E quando tudo parecia caminhar para a mais absoluta normalidade, com o Sergipe de volta à legalidade, com os revoltosos anistiados e com a morte de Fausto Cardoso sem sequer se saber da autoria do crime, eis que, no meio da tarde do dia 9 de novembro do ainda 1906, no antigo largo do Paço, a então e ainda hoje praça 15 de Novembro, na capital federal, Rio de Janeiro, é barbaramente assassinado a tiros e facadas, o senador monsenhor Olympio de Souza Campos, o chefe máximo da situação em Sergipe, o jornalista, professor, o ex-vereador, ex-deputado federal e ex-presidente do Estado, irmão do presidente Guilherme de Campos.
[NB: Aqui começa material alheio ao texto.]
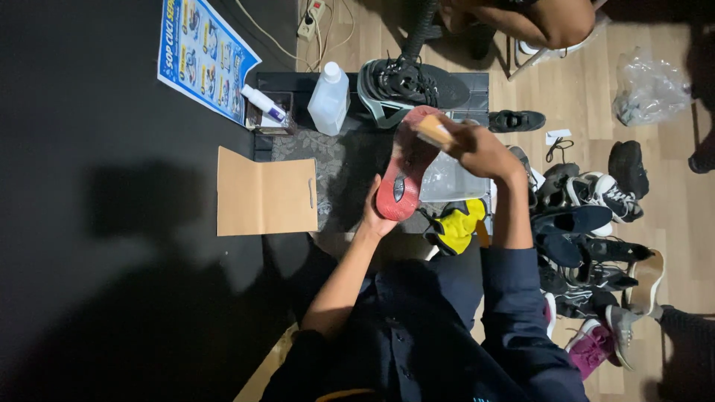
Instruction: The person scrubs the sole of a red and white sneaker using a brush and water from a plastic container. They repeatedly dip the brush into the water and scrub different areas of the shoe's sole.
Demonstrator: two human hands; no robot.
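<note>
A red-soled shoe (402,175) is gripped sole-up by the left hand (375,216); a wooden brush (434,132), clasped in the right hand (480,149), is pressed to its toe end. Scrubbing is judged mid-course; the pile of shoes (588,231) on the floor is untouched.

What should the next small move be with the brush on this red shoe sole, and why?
Probably draw the brush down along the red sole: the right hand holds it at the sole's far end, while the left hand steadies the near end, so most of the sole lies below it.
</note>
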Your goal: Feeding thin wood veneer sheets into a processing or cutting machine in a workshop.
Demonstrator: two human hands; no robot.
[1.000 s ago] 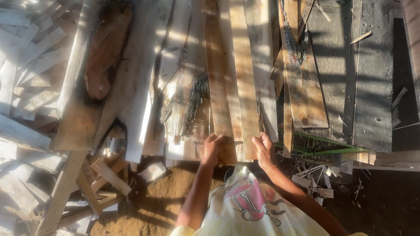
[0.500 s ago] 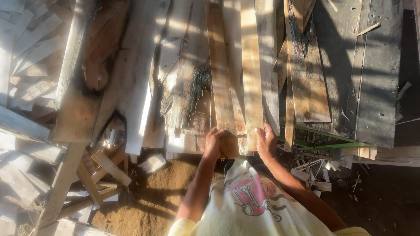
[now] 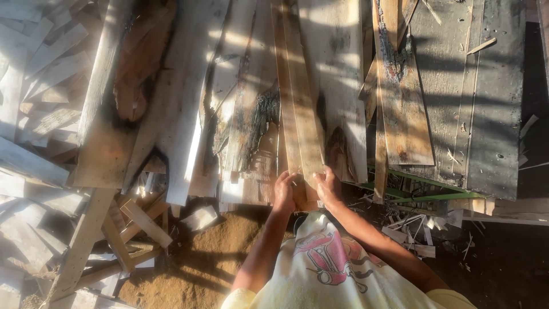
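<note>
Your left hand (image 3: pixel 284 191) and right hand (image 3: pixel 327 186) clasp the narrow plank's (image 3: pixel 297 109) near end at centre; grip evenly, slide it straight.

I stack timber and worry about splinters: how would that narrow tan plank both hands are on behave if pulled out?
The narrow plank looks thin and long, so probably light and slightly bendy. Its rough-sawn edges may splinter. Lying among other boards, it likely drags rather than slides.

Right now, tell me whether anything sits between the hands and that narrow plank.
Nothing visible does. The left hand and the right hand are already on the near end of the narrow plank, one at each side. The plank lies on top of the wider grey boards, and nothing lies across it.
</note>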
O crime foi praticado pelos dois filhos de Fausto Cardoso, Armando e Humberto Cardoso, os quais, ao serem presos, confessaram a autoria do assassinato, e disseram que vingaram a morte do pai. Os dois estavam, no momento do crime, com o amigo Delio Guaraná, que também foi processado criminalmente.
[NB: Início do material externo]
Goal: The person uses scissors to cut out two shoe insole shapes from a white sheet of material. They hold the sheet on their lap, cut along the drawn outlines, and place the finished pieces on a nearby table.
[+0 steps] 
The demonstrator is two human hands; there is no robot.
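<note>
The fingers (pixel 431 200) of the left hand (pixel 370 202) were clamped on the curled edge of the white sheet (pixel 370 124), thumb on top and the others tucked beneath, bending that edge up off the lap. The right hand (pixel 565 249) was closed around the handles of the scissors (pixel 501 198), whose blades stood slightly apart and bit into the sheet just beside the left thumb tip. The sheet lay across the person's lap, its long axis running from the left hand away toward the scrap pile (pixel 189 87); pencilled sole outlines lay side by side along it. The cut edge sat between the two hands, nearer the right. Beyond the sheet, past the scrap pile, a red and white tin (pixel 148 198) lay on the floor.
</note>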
Embora eu já tenha lido textos sobre este assunto, sempre desejei conhecer a sua narrativa jornalística, saber em detalhes, da Revolta de Fausto Cardoso, da sua trágica morte, do assassinato do monsenhor Olympio Campos e do julgamento dos filhos de Fausto Cardoso.

Vontade que satisfiz ao mergulhar, nestes dias de isolamento por conta da pandemia, nas páginas da época, do Jornal do Brasil (RJ), O Paiz (RJ), Diário de Pernambuco (PE), Pacotilha (MA), Correio de Aracaju (SE), Revista Moderna (PE), A Província (PE), Commercio de Joinville (SC), Os Anais (RJ), Pharol (MG), Correio da Manhã (RJ), Cruzeiro do Sul (AC), Evolucionista (AL), O Estado de Sergipe, O Malho (RJ), A República (PR), Jornal do Commercio (AM), Gazeta de Joinville (SC), O Século (RJ), Gazeta de Notícias (RJ) e Correio de Notícias (RJ). Li notícias, informes, notas, opiniões, discursos, comentários, análises, informações, pormenores, curiosidades, enfim, o que disseram os jornais e revistas, os grandes tradutores dos fatos e acontecimentos dos tempos anteriores ao rádio e à televisão.

E, diante de tanta história produzida num espaço de tempo tão curto, que foi a Revolução de Fausto Cardoso e suas consequências; diante de tantas boas narrativas; diante de tantas lições, ao mesmo tempo, saber o quão esquecido é este nosso passado, senti-me na obrigação de trazer das velhas gazetas, à contemporaneidade, à internet, estes valiosos textos.

Assim procedi, digitalizando-os e reunindo-os neste que eu chamo

O CASO DE SERGIPE.

Dizer que providenciei índice remissivo no final e juntei algumas imagens ilustrativas.

É conteúdo que pertence a todos nós.

Finalizo, agradecendo à Biblioteca Nacional, pela disponibilização da sua hemeroteca digital, e ao meu filho Thiago Corrêa, pela diagramação e capa do livro.

Aracaju, 29 de junho de 1959, data do meu 61º aniversário natalício.